Heureusement, cette obligation de finir son assiette est de plus en plus battue en brèche aujourd’hui. Des conseils pratiques pullulent dans les magazines pour nous inviter à utiliser des contenants plus petits et de nouveaux modes de consommation (que l’on pense aux épiceries qui font uniquement de la vente en vrac, aux nouveaux services de partage des repas en ligne ou au développement du doggy bag dans les restaurants) vont dans le même sens : inciter les gens à respecter leur satiété ! Car c’est bien là le secret : écouter et faire confiance à ses sensations alimentaires, suivre les principes d’une alimentation intuitive, prendre le temps de déguster pour repérer le fameux point F au-delà duquel le plaisir de manger se transforme en écœurement…. et donc décider de finir ou pas de terminer son assiette, en pleine conscience.

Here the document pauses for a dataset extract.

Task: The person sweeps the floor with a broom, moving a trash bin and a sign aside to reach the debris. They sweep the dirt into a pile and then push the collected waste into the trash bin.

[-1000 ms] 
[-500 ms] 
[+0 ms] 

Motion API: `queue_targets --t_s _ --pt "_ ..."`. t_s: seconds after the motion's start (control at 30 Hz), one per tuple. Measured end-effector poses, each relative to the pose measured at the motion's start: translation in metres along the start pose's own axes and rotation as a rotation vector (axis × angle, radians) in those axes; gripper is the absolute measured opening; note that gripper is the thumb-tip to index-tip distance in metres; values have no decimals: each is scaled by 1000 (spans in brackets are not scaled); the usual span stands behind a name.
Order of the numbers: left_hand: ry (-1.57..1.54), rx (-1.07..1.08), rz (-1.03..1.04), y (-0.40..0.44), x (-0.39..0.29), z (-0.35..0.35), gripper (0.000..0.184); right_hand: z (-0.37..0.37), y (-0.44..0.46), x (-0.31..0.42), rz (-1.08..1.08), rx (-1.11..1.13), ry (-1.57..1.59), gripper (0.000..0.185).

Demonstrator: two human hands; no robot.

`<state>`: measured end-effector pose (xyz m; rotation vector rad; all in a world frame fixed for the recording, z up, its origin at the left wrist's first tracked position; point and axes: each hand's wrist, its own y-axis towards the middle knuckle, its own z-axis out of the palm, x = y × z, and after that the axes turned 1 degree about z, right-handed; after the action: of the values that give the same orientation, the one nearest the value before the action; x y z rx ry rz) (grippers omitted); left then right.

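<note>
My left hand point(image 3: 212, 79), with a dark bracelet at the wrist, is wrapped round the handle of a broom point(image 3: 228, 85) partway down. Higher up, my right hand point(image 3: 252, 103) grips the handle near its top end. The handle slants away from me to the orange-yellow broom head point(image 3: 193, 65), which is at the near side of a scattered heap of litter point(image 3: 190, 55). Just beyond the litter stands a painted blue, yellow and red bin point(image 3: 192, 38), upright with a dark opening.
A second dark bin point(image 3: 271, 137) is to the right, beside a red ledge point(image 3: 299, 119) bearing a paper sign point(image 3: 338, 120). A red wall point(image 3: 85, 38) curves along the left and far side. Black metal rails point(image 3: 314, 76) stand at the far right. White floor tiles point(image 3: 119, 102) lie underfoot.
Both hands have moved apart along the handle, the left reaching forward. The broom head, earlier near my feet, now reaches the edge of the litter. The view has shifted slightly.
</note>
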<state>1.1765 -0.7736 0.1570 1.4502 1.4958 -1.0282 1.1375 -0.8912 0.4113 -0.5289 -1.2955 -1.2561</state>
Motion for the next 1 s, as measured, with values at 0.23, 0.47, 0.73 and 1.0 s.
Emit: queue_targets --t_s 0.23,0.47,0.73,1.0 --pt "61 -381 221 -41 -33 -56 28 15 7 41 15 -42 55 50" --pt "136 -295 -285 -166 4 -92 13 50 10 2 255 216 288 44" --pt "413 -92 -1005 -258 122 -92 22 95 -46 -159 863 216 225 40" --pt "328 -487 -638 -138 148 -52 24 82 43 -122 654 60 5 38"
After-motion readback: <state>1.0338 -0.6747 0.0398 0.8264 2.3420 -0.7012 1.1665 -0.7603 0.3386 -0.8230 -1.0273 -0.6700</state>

Le mouvement est même en train de se diffuser doucement dans l’éducation des enfants, comme en témoignent les articles invitant les parents à faire confiance aux capacités d’auto-régulation des bambins et à encourager leur autonomie en leur proposant de se servir eux-mêmes à table. On se rend compte depuis peu que les messages comme « finis ton assiette » tout comme les injonctions et autres chantages alimentaires (promesses de récompenses gourmandes ou menaces d’être privé de dessert) peuvent perturber cette capacité innée et donc modifier les comportements alimentaires, voire le rapport à la nourriture.  Ces messages peuvent également placer la nourriture au centre d’enjeux de pouvoirs, qui conduisent l’enfant à manger pour faire plaisir (quitte à se soumettre avec docilité aux desiderata de ses parents) ou au contraire à ne pas manger pour contrarier ses parents et se rebeller contre l’autorité. J’hésite (car je ne l’ai pas encore lu mais j’en ai entendu de très bons échos) à vous conseiller sur le sujet le livre de Patrick Serog et Roseline Lévy Basse La guerre des repas n’aura pas lieu qui donne à mon avis des éclairages intéressants sur le don et le contre-don autour de l’alimentation en famille.

Et si on remettait un peu de conscience dans cet automatisme ?

Evidemment, vous me voyez venir avec la cuisine thérapie, une fois adulte, il peut être intéressant d’explorer sa tendance à finir systématiquement son assiette pour remettre de la conscience dans ce comportement, sortir des automatismes et surtout mieux se comprendre.

  • Qu’est-ce que « finir toujours son assiette » dit de nous, de notre capacité à nous connecter à nous-mêmes pour interroger nos envies et nos besoins propres ? Qu’est-ce que cela laisse entendre de notre propension à nous autoriser à faire uniquement en fonction de nous, indépendamment des autres ?
  • Qu’est-ce que cela révèle de la confiance que nous accordons à nos sensations corporelles et à ce que dit notre ventre versus ce que nous dicte notre tête ?
  • Qu’est-ce que cela dit de notre tendance à être en pilotage automatique et à faire les choses sans y prêter attention ?
  • Qu’est-ce que cela révèle de notre attachement consciencieux ou soumis aux injonctions parentales ou éducatives entendues pendant notre enfance ?
  • Qu’est-ce que cela dit de notre capacité à transgresser les règles ?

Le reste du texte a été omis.